§ EXERCISE DIRECTIONS:
The response must restate the data exactly, with nothing left out.

§ DATASET CONTENT:

___

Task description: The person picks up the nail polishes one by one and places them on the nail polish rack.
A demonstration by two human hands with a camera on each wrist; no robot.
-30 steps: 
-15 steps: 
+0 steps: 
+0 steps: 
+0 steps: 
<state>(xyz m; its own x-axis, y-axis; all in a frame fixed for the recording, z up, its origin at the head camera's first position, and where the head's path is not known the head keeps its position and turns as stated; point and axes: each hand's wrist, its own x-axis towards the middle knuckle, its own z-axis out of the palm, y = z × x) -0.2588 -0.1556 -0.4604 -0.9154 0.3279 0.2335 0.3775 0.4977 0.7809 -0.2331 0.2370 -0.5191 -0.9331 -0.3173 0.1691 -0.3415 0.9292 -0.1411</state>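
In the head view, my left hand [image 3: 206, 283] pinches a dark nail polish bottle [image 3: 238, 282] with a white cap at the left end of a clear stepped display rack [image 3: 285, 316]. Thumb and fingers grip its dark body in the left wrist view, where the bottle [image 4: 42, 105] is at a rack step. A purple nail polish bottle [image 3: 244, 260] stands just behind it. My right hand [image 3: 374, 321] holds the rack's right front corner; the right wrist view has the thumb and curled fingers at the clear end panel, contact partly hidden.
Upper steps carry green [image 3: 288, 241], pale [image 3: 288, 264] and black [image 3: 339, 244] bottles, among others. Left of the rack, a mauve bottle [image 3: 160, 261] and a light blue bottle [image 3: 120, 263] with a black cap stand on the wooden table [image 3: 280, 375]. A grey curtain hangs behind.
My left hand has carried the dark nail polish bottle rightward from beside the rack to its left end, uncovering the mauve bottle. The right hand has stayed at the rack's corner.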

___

§ RESPONSE AREA:
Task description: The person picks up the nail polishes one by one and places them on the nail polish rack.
A demonstration by two human hands with a camera on each wrist; no robot.
-30 steps: 
-15 steps: 
+0 steps: 
+0 steps: 
+0 steps: 
<state>(xyz m; its own x-axis, y-axis; all in a frame fixed for the recording, z up, its origin at the head camera's first position, and where the head's path is not known the head keeps its position and turns as stated; point and axes: each hand's wrist, its own x-axis towards the middle knuckle, its own z-axis out of the palm, y = z × x) -0.2588 -0.1556 -0.4604 -0.9154 0.3279 0.2335 0.3775 0.4977 0.7809 -0.2331 0.2370 -0.5191 -0.9331 -0.3173 0.1691 -0.3415 0.9292 -0.1411</state>
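In the head view, my left hand [image 3: 206, 283] pinches a dark nail polish bottle [image 3: 238, 282] with a white cap at the left end of a clear stepped display rack [image 3: 285, 316]. Thumb and fingers grip its dark body in the left wrist view, where the bottle [image 4: 42, 105] is at a rack step. A purple nail polish bottle [image 3: 244, 260] stands just behind it. My right hand [image 3: 374, 321] holds the rack's right front corner; the right wrist view has the thumb and curled fingers at the clear end panel, contact partly hidden.
Upper steps carry green [image 3: 288, 241], pale [image 3: 288, 264] and black [image 3: 339, 244] bottles, among others. Left of the rack, a mauve bottle [image 3: 160, 261] and a light blue bottle [image 3: 120, 263] with a black cap stand on the wooden table [image 3: 280, 375]. A grey curtain hangs behind.
My left hand has carried the dark nail polish bottle rightward from beside the rack to its left end, uncovering the mauve bottle. The right hand has stayed at the rack's corner.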

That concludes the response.